10 research-driven ways to supercharge your climate comms
Source: Yingchou hanhas 

This guide follows our flagship research with key Persuadables, a mixed-method and immersive qualitative program of research with cultural insight agency Bricolage, where we spoke to:

  • Urban 'somewheres' in Newcastle
  • British Black & South Asian communities in Birmingham
  • Rural Dwellers in Yorkshire

Read on for our 10 recommendations powered by this research, backed up by Persuadable perspectives, and examples on implementation.

1. Lead with personal benefit and opportunity, not climate

Across every key Persuadable group, climate change was far down their list of daily worries and concerns, with other issues like the cost of living crisis, family security, unemployment, and an uncertain future keeping them up at night.

As climate issues are not enough of an interesting hook for Persuadables, we need to root sustainability measures in tangible, positive benefits. We know sacrifice narratives and too much doom and gloom are also a turn-off, so focusing on an opportunity also helps us cut through the negativity and remind audiences that we are not trying to restrict them.

📢
Persuadable view
"I’m not giving up my meat... I’m not eating Quorn!” (in response to talking about ‘environmentalists’ on TV)

Example:

Our campaign with Local Storytelling exchange helped created positive sentiment for insulation by showcasing the real cost-benefit to Persuadables.

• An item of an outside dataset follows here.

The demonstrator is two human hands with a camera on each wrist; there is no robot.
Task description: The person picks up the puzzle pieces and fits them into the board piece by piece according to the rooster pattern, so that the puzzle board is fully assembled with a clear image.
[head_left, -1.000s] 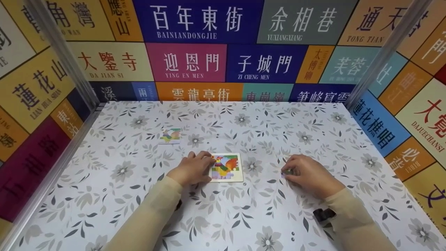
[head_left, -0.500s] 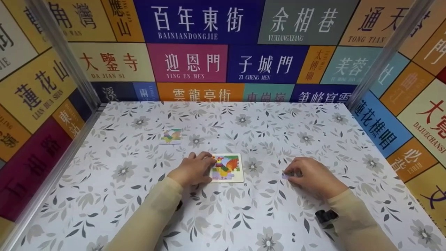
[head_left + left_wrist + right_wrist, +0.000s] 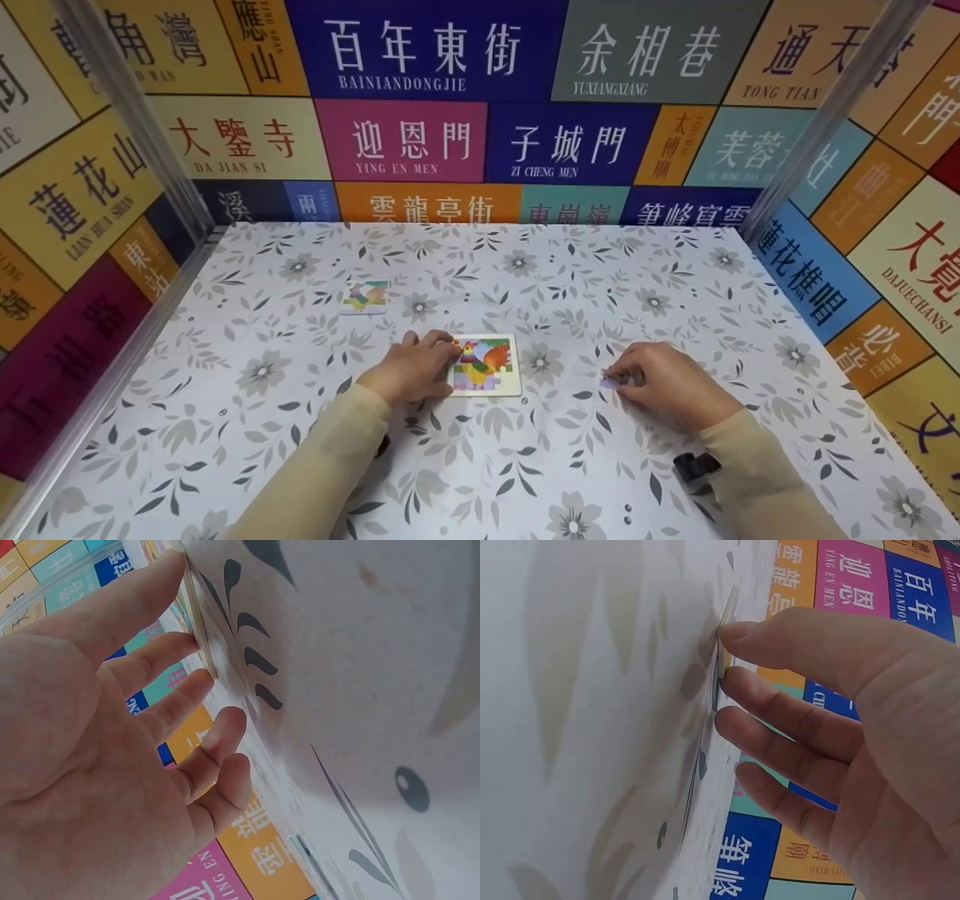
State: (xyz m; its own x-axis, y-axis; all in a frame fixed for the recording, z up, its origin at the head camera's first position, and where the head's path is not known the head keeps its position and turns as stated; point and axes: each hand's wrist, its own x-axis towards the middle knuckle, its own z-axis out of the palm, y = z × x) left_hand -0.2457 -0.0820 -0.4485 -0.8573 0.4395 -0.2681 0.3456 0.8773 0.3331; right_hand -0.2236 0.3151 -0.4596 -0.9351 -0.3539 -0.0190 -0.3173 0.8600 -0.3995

2. When it comes to misinformation, ​don't fight fire with fire

When dealing with misinformation, it can be really tempting to double down on the truth and try to tackle it head-on. However, our research highlights the mistrust Persuadable groups have toward climate-related news, which they often see as over-exaggerated or promoting hidden agendas from green 'elites'. Entering an adversarial conversation can sometimes reinforce this idea and make things worse. It is better to promote positive climate stories before a targeted misinformation campaign occurs, to create positive sentiment around topics and prevent people from buying into future misinformation narratives, whilst having a crisis plan in place just in case.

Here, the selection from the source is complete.